**REQUIRED WORK:**
Write the listing out again word for word, excluding any pictures.

**AVAILABLE DATA:**

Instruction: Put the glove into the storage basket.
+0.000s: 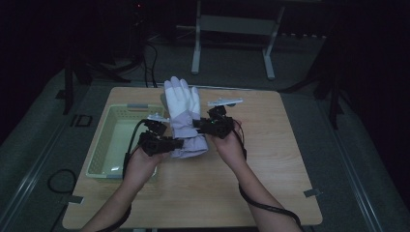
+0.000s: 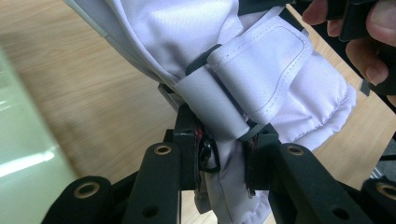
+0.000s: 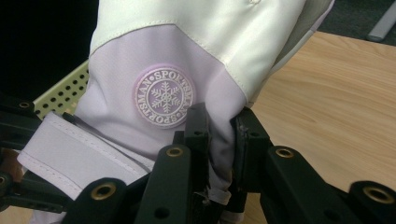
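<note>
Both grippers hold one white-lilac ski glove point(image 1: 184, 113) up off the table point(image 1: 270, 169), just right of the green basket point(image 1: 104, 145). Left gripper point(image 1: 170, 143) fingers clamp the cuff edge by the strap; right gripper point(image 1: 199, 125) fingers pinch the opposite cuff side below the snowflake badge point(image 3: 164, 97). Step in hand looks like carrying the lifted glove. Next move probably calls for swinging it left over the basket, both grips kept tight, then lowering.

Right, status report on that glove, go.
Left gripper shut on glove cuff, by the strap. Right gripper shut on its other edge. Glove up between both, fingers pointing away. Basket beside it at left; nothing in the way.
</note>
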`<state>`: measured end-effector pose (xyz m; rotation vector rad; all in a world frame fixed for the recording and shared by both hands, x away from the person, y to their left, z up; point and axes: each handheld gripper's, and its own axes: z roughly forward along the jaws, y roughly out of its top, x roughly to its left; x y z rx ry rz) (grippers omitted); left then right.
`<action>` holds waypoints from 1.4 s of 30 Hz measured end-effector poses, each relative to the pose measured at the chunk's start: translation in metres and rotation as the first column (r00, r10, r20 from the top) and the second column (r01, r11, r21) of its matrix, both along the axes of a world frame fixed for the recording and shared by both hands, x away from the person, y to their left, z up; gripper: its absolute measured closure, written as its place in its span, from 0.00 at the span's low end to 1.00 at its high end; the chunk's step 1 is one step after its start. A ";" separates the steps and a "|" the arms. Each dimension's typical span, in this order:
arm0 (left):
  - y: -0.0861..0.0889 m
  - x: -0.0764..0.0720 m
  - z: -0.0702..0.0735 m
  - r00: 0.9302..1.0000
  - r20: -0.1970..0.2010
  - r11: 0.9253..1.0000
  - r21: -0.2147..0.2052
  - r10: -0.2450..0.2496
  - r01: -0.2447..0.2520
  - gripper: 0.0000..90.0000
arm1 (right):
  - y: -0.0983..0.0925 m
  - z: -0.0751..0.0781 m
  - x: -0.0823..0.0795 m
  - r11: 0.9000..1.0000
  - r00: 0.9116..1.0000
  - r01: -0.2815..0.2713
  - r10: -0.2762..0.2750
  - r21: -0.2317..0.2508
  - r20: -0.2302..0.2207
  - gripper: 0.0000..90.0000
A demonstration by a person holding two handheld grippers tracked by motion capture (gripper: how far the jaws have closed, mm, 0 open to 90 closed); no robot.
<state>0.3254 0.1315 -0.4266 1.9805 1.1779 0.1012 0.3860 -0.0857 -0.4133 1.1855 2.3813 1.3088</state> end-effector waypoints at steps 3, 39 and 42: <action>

**RESULT BELOW:**
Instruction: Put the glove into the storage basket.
+0.000s: 
+0.000s: 
+0.000s: 
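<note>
Both grippers hold one white-lilac ski glove point(image 1: 184, 113) up off the table point(image 1: 270, 169), just right of the green basket point(image 1: 104, 145). Left gripper point(image 1: 170, 143) fingers clamp the cuff edge by the strap; right gripper point(image 1: 199, 125) fingers pinch the opposite cuff side below the snowflake badge point(image 3: 164, 97). Step in hand looks like carrying the lifted glove. Next move probably calls for swinging it left over the basket, both grips kept tight, then lowering.

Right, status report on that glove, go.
Left gripper shut on glove cuff, by the strap. Right gripper shut on its other edge. Glove up between both, fingers pointing away. Basket beside it at left; nothing in the way.
</note>
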`<state>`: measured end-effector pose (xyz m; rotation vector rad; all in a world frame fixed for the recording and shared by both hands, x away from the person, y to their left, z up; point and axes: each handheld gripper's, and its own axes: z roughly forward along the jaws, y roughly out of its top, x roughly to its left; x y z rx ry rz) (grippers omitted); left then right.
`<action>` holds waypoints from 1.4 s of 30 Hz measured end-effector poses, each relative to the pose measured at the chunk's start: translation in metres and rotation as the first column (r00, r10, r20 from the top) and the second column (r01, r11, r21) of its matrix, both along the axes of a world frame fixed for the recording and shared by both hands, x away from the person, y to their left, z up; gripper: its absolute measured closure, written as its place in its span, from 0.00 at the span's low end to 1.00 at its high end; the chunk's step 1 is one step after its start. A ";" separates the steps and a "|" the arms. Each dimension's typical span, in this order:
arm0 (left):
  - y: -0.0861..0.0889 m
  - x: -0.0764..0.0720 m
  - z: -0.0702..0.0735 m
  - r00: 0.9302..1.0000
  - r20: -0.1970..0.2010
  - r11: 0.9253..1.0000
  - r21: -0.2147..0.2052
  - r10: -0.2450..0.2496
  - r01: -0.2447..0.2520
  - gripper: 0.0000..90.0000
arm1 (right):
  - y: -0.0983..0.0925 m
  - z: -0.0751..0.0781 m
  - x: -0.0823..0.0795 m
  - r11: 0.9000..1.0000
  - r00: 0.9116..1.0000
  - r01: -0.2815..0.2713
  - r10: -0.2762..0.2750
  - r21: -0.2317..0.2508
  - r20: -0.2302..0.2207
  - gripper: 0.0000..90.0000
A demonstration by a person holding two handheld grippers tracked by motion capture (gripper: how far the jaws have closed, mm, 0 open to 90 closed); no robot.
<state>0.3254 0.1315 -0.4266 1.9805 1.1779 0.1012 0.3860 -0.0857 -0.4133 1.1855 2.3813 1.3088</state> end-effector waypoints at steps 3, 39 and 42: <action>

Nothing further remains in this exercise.